Problem description
What lines in the data hold the string "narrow"? Show them.
Segment Start: Data for review
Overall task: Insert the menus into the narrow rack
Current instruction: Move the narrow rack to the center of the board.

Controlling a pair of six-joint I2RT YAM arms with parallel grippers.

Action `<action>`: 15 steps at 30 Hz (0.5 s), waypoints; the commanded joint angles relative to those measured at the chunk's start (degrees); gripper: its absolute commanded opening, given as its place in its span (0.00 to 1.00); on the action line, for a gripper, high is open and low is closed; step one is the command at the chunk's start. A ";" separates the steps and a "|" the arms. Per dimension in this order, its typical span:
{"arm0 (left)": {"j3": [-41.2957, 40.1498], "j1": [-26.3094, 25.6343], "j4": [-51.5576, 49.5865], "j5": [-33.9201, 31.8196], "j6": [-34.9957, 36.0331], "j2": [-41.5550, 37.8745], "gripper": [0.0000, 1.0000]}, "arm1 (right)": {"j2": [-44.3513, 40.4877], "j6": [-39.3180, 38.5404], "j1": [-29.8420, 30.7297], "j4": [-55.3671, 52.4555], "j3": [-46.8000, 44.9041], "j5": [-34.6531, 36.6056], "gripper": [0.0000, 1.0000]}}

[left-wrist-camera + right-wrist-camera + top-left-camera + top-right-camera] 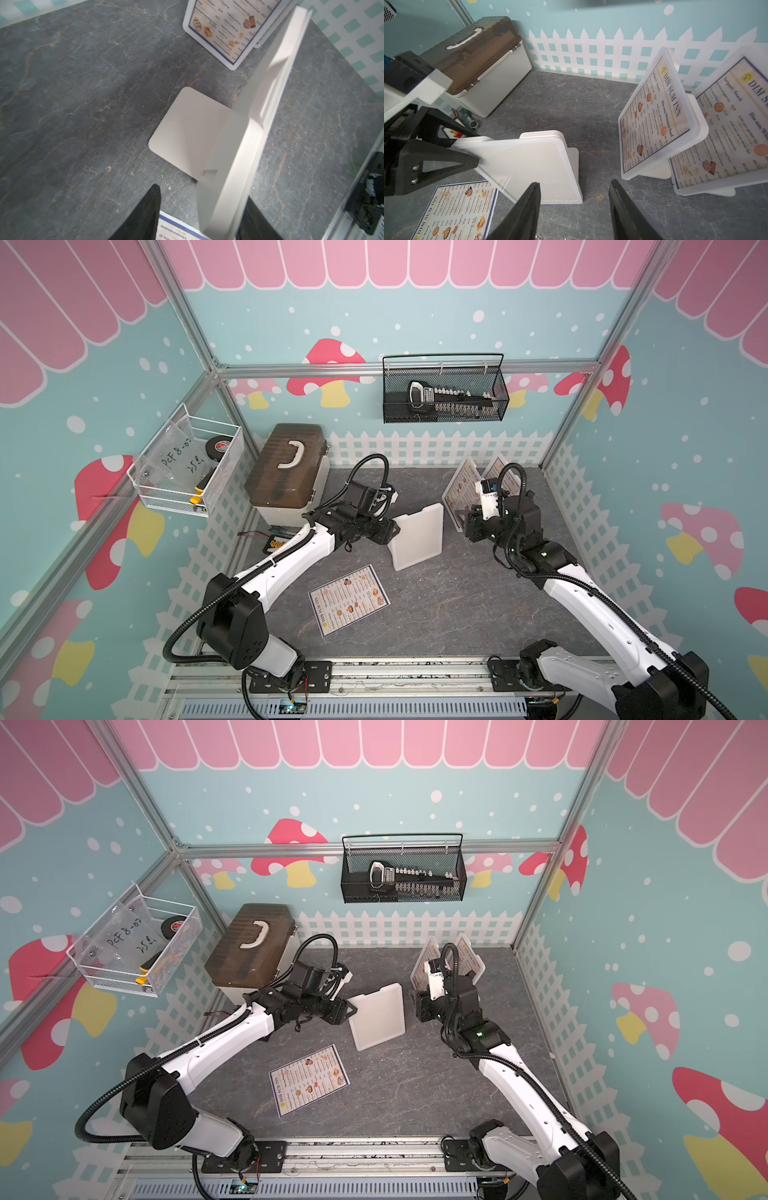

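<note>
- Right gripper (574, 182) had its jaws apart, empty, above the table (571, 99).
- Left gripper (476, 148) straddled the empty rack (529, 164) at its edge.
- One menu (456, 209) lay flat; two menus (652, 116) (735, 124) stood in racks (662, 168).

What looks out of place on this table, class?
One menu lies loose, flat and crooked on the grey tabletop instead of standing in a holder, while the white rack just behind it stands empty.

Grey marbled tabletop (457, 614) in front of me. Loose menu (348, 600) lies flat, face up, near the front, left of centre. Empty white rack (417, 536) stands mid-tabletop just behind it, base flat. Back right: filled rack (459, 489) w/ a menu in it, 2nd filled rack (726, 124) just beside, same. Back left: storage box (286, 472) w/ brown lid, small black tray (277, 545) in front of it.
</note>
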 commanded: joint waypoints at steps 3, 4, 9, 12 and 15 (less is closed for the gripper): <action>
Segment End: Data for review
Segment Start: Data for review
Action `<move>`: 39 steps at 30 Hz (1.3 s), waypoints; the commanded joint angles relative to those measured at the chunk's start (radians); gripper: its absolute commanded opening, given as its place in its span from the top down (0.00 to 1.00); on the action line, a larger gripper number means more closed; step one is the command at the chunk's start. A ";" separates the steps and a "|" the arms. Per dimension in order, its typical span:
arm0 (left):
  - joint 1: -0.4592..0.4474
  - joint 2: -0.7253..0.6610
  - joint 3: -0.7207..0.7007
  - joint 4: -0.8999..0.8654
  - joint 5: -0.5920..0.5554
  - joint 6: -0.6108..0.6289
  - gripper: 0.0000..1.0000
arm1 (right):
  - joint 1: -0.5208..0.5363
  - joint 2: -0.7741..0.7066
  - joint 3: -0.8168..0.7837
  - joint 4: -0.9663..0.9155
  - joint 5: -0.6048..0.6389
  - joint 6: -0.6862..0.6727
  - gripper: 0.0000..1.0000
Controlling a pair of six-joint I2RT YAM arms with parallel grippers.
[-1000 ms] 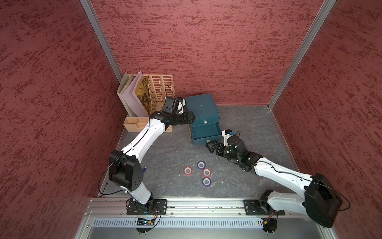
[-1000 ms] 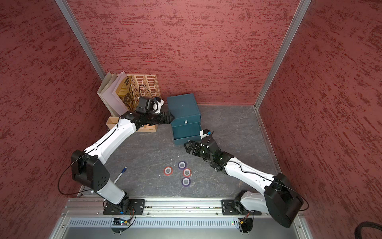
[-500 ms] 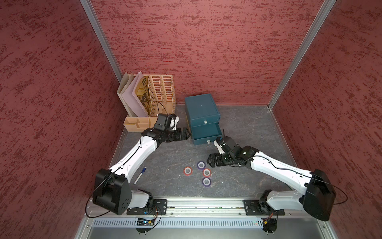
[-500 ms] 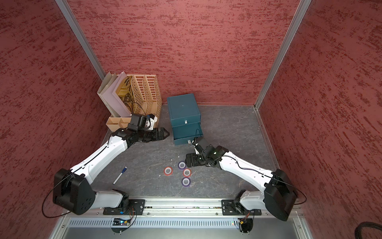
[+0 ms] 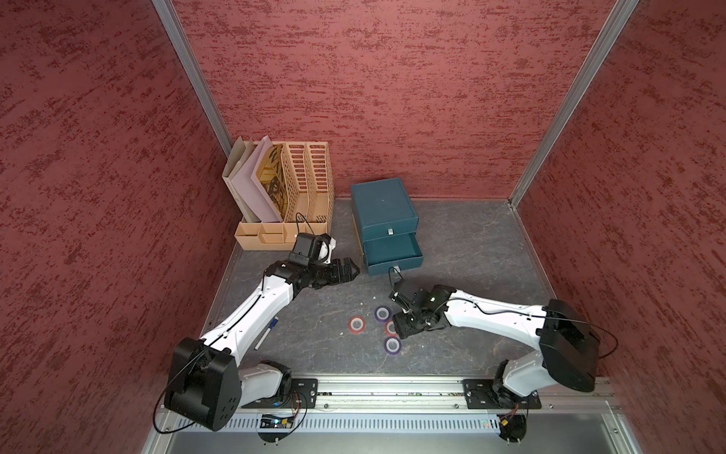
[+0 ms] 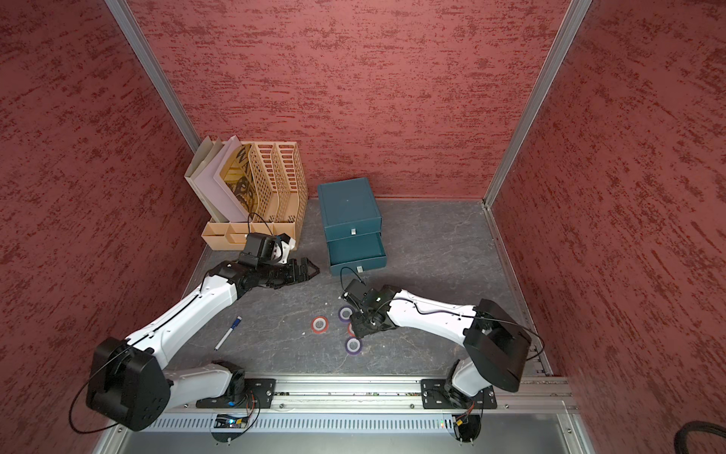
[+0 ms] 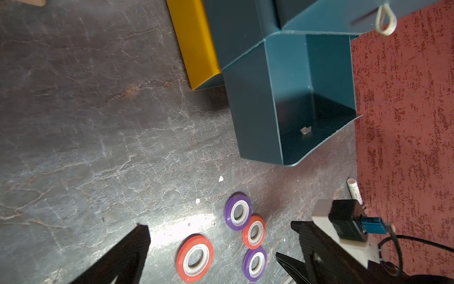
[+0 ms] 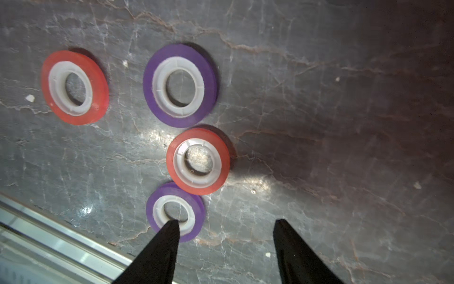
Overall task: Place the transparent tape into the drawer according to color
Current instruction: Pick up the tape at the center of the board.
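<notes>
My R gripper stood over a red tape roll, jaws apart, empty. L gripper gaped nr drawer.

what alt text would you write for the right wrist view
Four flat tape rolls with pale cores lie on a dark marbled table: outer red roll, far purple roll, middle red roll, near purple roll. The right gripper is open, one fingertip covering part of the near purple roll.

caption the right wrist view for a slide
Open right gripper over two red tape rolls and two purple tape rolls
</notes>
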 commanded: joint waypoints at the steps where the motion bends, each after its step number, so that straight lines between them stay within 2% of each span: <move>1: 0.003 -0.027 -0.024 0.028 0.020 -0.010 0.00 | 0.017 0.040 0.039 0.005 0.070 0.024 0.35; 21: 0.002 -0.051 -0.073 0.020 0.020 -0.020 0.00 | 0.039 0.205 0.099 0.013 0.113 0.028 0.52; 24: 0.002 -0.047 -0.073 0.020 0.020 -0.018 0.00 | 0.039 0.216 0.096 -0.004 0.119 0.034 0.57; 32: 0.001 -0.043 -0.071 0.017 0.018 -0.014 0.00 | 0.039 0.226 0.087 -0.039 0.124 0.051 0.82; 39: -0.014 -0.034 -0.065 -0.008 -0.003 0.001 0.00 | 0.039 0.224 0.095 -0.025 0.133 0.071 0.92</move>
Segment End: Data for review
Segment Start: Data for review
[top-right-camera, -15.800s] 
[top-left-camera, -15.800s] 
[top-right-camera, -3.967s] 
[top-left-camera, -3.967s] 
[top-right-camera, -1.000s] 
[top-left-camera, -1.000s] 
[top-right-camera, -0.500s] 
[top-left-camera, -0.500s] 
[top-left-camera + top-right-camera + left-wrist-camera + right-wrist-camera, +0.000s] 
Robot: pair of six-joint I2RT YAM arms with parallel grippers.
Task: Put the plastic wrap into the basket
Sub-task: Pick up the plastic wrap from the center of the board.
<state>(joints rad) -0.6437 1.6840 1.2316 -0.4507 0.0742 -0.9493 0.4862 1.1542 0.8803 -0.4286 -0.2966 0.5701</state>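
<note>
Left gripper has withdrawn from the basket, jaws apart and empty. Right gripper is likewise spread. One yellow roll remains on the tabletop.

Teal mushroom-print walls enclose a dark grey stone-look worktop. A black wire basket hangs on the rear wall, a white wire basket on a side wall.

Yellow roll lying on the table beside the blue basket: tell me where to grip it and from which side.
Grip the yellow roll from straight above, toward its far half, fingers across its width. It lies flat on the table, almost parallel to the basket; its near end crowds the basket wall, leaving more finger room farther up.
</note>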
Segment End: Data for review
Exercise answer
Overall task: Insert the menus into the narrow rack
Current instruction: Move the narrow rack to the center of the board.

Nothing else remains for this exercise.